## Task data:
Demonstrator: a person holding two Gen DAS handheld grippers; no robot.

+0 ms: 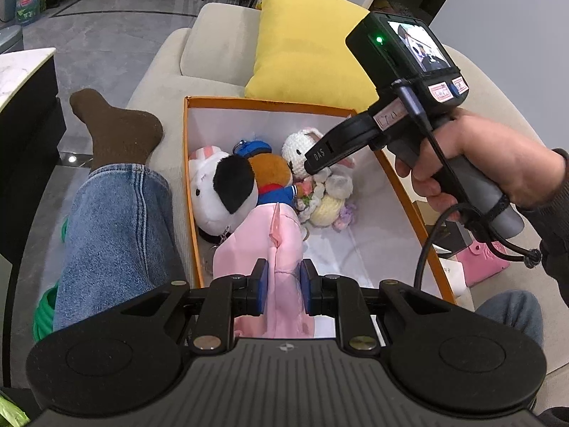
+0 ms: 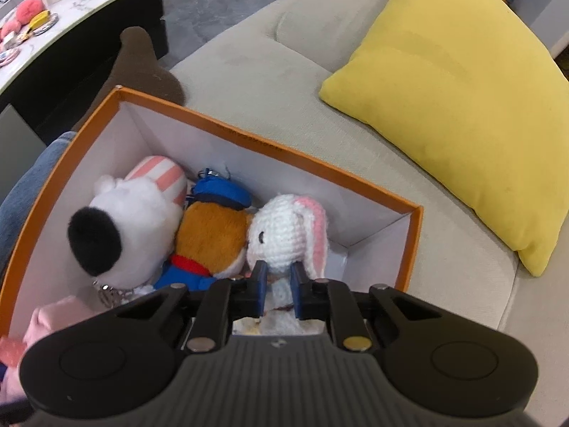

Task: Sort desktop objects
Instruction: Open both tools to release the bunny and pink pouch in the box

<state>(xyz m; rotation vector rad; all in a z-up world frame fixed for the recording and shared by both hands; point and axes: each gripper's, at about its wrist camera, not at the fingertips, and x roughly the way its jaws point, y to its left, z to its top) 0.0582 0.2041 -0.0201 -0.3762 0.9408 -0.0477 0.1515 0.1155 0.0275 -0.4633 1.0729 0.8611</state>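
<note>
Left wrist view: the left tool (image 1: pixel 283 286) pinches a pink fabric item (image 1: pixel 265 245) at 6 o'clock, over the near end of the orange box (image 1: pixel 270 100) on the sofa (image 1: pixel 213 46). Right wrist view: the right tool (image 2: pixel 278 290) is clamped on the white crochet bunny (image 2: pixel 284 227), which lies at 3 o'clock of the brown plush (image 2: pixel 213 235) and the black-and-white plush (image 2: pixel 121 227) inside the box.

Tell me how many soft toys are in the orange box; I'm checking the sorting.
4 visible: a white plush dog at the left wall, a brown sailor plush beside it, a crocheted bunny on its right, and a pink plush nearest. Smaller ones may hide underneath.
</note>
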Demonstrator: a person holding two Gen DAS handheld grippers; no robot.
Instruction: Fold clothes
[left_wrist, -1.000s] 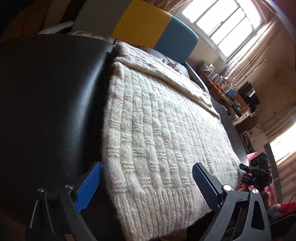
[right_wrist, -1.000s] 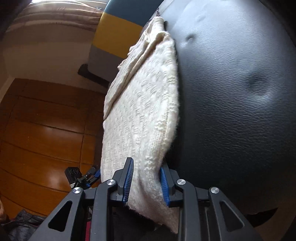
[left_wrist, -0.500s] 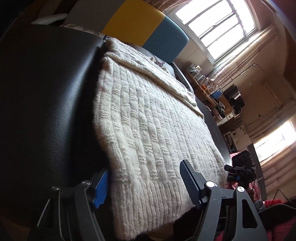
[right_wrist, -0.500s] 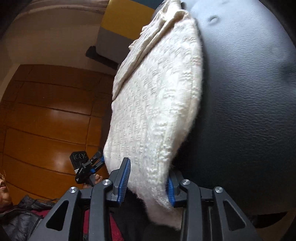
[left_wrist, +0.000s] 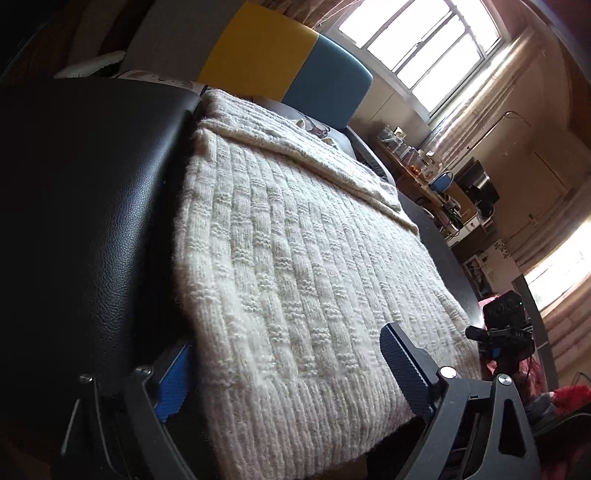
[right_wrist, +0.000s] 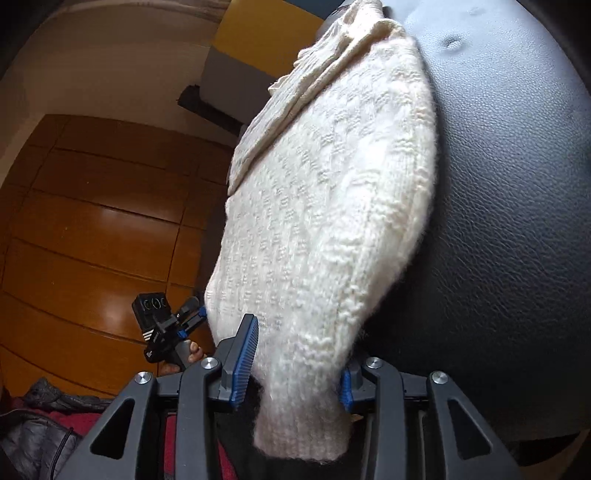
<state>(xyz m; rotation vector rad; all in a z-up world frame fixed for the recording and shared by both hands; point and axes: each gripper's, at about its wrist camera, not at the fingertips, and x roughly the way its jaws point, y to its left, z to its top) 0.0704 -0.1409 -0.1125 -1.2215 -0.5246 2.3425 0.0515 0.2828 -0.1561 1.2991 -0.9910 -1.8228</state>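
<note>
- The right gripper (right_wrist: 291, 360), clamped on the near corner of the cream knit sweater (left_wrist: 295, 266) a second ago, now stands with its jaws apart; the knit hangs loose between the blue pads (right_wrist: 245, 354).
- The left gripper (left_wrist: 284, 380) stays spread wide, straddling the sweater's near hem, pads slid further in along both sides.
- The sweater lies flat on the black leather surface (left_wrist: 85, 206), running from 6 toward 12 o'clock, a sleeve folded across its far end.
- At 12 o'clock stands a yellow-and-teal headboard (left_wrist: 280, 70); at 2 o'clock a cluttered shelf (left_wrist: 424, 166).
- In the right wrist view, the left gripper shows at 8 o'clock over the wooden floor (right_wrist: 92, 229).
</note>
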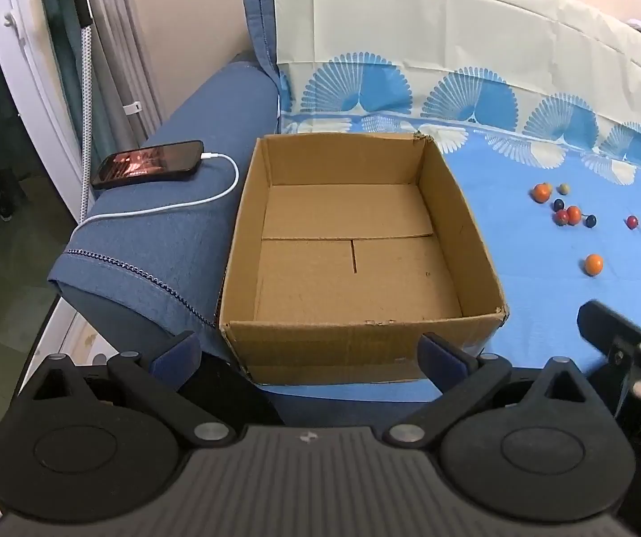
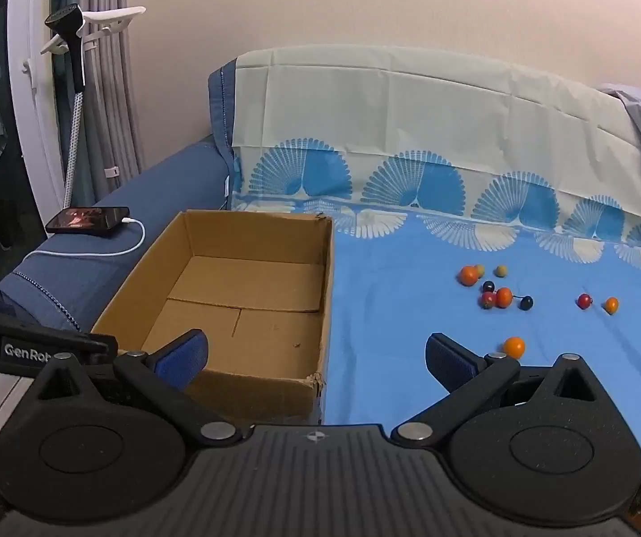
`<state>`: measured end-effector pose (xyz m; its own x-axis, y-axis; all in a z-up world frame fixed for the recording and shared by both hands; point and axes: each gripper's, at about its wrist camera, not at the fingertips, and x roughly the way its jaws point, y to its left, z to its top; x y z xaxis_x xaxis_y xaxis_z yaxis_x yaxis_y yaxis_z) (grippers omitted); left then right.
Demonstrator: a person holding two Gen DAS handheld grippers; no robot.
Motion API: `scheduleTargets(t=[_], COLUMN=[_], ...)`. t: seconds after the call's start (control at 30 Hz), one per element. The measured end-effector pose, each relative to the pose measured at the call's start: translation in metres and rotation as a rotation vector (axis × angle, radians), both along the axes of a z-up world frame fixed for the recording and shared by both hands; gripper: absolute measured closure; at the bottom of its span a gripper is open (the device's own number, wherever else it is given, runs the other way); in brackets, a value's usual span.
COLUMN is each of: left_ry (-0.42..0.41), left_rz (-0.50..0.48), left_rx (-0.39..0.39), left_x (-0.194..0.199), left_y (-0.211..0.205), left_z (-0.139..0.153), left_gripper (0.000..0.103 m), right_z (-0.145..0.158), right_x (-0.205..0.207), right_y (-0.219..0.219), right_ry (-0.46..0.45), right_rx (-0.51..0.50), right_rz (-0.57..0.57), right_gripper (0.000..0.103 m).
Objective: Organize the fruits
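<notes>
An empty brown cardboard box (image 1: 477, 232) (image 2: 327, 295) sits on a blue cloth-covered sofa seat. Several small fruits, orange, red and dark, lie scattered on the cloth to its right, with a cluster (image 1: 564, 210) (image 2: 494, 291) and a lone orange fruit (image 1: 593, 264) (image 2: 514, 347) nearer me. My left gripper (image 1: 311, 351) is open and empty in front of the box's near wall. My right gripper (image 2: 318, 355) is open and empty, hovering over the box's near right corner, left of the lone orange fruit. The right gripper's body shows in the left wrist view (image 1: 624, 349).
A phone (image 1: 148, 163) (image 2: 87, 220) on a white charging cable (image 1: 186, 206) lies on the blue sofa arm left of the box. A cream and blue patterned cloth (image 2: 409, 134) covers the backrest. A stand and curtain are at far left.
</notes>
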<state>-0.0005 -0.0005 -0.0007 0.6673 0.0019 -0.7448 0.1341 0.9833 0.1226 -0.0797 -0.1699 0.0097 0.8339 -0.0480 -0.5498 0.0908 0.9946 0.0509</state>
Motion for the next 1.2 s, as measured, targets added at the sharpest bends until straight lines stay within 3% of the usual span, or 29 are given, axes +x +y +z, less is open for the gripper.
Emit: scheduleTargets(t=[0.27, 0.67, 1.2], left_ry=[0.017, 0.057, 0.064], left_rz=[-0.002, -0.017, -0.021], left_rx=[-0.018, 0.016, 0.040], left_x=[0.005, 0.021, 0.023], left_y=[0.001, 0.003, 0.000], left_z=[-0.006, -0.024, -0.023], left_gripper=[0.000, 0.000, 0.000], right_z=[-0.006, -0.014, -0.015], right_x=[0.008, 0.018, 0.020], right_y=[0.002, -0.002, -0.004], right_ry=[0.025, 0.076, 0.086], right_rx=[0.002, 0.013, 0.024], right_rz=[0.012, 0.021, 0.025], right_gripper=[0.001, 0.001, 0.001])
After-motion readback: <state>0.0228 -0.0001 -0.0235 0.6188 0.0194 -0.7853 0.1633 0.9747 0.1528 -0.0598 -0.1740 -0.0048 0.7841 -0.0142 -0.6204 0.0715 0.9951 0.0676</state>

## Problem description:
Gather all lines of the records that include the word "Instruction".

## Result of the exercise:
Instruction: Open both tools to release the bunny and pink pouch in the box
Instruction: Fold clothes

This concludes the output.